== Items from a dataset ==
###

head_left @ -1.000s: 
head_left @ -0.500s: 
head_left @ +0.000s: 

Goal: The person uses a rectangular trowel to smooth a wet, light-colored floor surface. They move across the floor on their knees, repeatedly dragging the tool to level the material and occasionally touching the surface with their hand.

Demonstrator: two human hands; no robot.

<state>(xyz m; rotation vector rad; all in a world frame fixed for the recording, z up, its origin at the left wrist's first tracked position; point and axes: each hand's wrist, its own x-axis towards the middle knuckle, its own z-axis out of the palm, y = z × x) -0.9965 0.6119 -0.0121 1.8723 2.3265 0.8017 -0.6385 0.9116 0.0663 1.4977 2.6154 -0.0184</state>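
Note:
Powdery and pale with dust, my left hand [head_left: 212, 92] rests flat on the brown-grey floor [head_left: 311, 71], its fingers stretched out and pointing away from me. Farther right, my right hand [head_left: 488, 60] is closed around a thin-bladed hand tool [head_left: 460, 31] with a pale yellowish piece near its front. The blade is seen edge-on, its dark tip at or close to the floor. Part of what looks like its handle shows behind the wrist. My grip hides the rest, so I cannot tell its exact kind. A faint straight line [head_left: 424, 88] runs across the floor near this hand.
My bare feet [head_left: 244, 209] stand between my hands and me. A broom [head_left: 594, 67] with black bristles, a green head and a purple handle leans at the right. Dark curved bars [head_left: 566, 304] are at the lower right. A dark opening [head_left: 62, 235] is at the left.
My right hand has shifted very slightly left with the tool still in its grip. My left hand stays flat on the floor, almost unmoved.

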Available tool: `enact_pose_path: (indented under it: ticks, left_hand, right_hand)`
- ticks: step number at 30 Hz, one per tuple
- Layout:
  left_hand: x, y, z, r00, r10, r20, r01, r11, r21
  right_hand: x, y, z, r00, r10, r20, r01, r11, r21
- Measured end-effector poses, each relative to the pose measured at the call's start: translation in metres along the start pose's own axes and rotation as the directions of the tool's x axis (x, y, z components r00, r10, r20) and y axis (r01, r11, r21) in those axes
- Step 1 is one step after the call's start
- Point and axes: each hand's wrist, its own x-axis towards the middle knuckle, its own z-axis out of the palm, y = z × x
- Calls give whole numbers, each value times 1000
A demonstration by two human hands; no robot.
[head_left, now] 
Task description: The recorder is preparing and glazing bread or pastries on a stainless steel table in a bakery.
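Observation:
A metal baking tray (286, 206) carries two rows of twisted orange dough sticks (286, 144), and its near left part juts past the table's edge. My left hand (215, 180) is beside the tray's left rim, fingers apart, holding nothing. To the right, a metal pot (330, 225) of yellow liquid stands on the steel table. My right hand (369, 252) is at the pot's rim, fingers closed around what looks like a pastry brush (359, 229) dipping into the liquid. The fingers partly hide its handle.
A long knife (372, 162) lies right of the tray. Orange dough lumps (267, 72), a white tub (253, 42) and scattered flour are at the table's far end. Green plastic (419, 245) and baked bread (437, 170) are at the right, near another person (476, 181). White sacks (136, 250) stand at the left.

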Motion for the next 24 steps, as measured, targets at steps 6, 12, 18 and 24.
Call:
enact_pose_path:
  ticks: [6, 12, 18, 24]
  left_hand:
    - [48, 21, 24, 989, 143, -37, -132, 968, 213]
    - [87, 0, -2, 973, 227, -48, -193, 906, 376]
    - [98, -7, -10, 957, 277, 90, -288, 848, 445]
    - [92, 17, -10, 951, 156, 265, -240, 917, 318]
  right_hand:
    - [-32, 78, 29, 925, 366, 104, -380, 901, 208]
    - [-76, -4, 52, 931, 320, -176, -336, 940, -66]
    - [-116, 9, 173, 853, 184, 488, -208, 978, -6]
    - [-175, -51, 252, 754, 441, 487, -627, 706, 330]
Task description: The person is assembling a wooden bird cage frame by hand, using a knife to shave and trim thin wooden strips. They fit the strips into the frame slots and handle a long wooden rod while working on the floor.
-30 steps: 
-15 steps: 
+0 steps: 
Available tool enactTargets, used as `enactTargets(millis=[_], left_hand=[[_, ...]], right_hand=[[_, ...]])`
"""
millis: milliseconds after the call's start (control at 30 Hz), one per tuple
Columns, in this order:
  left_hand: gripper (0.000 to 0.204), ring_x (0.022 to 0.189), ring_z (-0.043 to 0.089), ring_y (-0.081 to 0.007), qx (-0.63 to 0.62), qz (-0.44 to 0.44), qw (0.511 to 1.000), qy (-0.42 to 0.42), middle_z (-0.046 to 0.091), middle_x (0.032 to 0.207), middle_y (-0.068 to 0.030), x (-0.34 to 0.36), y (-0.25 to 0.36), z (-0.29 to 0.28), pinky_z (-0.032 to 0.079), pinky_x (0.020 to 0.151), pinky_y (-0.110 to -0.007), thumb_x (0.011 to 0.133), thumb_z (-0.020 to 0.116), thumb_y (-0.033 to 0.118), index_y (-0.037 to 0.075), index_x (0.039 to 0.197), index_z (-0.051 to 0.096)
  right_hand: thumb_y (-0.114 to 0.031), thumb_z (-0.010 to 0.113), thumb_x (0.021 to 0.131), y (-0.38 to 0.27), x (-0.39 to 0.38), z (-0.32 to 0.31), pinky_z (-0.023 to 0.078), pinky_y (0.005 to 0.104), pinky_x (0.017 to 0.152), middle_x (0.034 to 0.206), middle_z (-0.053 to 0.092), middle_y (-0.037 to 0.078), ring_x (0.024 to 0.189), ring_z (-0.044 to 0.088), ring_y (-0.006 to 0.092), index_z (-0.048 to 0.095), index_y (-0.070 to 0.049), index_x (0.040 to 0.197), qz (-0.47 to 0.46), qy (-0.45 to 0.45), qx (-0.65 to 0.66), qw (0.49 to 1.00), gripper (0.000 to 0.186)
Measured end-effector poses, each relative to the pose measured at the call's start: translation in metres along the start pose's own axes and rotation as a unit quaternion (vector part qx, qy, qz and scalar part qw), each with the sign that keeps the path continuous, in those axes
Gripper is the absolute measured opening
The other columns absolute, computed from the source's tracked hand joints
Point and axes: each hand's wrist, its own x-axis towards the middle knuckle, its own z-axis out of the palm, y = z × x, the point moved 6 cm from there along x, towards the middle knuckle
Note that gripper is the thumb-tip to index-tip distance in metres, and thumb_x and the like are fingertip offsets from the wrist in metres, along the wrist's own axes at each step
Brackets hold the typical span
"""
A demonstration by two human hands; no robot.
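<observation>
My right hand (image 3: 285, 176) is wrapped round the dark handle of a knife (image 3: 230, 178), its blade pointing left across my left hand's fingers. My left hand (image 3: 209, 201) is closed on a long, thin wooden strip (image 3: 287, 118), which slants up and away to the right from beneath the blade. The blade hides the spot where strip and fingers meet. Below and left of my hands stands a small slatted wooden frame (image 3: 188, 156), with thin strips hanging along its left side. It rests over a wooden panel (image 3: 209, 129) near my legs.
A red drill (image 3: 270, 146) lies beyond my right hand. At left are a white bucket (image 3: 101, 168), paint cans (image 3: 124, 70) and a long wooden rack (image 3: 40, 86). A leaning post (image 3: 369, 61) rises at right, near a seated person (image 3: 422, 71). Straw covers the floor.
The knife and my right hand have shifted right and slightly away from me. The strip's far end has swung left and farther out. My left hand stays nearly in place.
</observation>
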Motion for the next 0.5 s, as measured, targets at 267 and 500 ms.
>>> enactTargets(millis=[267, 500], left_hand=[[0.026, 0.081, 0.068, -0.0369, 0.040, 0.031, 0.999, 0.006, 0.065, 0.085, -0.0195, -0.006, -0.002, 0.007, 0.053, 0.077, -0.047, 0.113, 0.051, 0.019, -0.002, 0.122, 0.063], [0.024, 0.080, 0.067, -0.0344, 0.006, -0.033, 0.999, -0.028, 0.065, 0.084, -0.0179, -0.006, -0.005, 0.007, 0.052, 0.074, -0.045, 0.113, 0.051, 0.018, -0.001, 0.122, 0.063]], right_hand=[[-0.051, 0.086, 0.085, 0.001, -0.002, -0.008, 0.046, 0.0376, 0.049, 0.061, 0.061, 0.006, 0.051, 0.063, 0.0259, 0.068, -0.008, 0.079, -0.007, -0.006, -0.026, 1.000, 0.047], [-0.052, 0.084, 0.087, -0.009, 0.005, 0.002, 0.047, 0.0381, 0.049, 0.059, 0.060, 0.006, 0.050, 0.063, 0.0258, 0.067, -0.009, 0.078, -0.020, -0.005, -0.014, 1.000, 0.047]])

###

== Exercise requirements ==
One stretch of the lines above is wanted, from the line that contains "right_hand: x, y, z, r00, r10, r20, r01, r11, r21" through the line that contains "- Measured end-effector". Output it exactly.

== Reply to the task ==
  right_hand: x, y, z, r00, r10, r20, r01, r11, r21
- Measured end-effector poses, each relative to the pose measured at the call's start: translation in metres along the start pose's own axes and rotation as the directions of the tool's x axis (x, y, z components r00, r10, r20) and y axis (r01, r11, r21) in those axes

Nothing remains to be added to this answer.